Aggregate revenue rose to $49bn, up 15% from 1Q25, led by transactional and advisory fees, the sub‑$1m client tier, and AMER, with APAC close behind. Pre‑tax margin improved to 27%, from 25% a year earlier. AuM increased 19% y/y to $21tn.
Prompted by the war on Iran, managers are sharply de‑risking portfolios, with several lifting cash assets to 15% or more and warning that the economic fallout from the Strait of Hormuz disruption could be far worse than in recent crises.
Redemption requests across semi‑liquid private‑credit funds have exceeded quarterly limits, forcing major managers to gate vehicles. This has amplified negative sentiment, creating a feedback loop of further withdrawals, potential forced sales, and downward pressure on NAVs. Outflows are concentrated in Wealth and smaller institutions, while large institutional clients remain stable. More broadly, private credit is unlikely to pose systemic risk given its diversified exposures, limited leverage, and balanced balance sheets.
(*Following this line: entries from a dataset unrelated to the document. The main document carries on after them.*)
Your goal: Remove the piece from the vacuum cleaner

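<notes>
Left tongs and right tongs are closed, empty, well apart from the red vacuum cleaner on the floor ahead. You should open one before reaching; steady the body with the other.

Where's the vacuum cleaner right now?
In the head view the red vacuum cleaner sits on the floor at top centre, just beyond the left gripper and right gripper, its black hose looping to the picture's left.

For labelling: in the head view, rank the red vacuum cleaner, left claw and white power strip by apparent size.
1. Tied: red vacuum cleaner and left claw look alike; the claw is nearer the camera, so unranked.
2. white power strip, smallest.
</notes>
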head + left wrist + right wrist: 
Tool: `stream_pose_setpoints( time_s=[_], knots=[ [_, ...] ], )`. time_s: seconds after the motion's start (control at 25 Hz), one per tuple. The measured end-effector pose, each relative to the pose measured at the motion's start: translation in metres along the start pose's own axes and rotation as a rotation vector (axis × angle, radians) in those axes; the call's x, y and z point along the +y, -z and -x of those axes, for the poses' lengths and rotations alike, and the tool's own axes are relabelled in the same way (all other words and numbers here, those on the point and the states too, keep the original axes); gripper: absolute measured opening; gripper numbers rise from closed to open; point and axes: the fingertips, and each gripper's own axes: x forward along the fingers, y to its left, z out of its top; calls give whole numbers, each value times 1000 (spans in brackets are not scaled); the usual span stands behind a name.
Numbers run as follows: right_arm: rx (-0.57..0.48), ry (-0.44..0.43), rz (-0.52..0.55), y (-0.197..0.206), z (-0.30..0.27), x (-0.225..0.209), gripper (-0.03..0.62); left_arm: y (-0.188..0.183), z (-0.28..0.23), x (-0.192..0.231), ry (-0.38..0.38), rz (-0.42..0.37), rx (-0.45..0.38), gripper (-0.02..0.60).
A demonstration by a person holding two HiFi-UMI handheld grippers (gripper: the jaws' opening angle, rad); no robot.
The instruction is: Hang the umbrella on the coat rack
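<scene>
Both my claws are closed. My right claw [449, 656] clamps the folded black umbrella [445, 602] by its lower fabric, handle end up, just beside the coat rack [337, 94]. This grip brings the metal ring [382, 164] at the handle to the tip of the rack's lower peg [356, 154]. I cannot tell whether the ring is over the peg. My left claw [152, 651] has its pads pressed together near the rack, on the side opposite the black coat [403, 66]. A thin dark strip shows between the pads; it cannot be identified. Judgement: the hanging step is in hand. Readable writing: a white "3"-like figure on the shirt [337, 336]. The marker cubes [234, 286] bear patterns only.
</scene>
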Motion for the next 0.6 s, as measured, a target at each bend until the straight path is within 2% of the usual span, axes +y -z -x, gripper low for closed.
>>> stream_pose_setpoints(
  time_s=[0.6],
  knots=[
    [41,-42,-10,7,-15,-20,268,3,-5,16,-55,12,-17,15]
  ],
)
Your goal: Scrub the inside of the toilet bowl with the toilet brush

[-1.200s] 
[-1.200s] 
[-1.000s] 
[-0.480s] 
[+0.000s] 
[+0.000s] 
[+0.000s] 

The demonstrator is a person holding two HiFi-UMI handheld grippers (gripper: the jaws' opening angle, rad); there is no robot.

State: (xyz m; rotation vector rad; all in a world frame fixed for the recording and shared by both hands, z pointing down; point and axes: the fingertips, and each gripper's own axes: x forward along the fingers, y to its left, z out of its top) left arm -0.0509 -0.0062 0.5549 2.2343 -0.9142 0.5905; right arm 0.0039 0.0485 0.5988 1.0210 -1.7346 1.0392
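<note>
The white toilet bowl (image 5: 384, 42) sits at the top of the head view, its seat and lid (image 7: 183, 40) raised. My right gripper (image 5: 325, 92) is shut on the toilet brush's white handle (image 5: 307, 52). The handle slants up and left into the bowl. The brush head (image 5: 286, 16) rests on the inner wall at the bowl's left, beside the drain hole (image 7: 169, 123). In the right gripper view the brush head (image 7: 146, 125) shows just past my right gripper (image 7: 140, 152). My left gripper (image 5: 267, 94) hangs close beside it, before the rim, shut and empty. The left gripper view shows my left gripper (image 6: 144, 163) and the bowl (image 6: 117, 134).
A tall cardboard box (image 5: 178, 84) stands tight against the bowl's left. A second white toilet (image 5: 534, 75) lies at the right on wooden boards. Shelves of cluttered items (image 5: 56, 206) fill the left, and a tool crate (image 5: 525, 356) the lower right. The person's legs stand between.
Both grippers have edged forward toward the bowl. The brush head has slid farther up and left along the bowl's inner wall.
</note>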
The episode may ultimately resemble BREIT’s 2022–23 liquidity crunch—a prolonged gating period but no forced selling, followed by stabilisation and renewed growth—though lenders are tightening terms via higher rates and collateral markdowns. Quantitative investment strategies have become a major growth driver in wealth channels, giving affluent clients access to banks’ institutional‑grade, rules‑based trading without needing in‑house quant capabilities. Wealth managers now use QIS for systematic hedging, tax harvesting, and AI‑driven portfolio adjustments; scaled, QIS is a high‑margin, repeatable business that can pull wealth clients away from traditional discretionary management toward consistent, model‑driven solutions.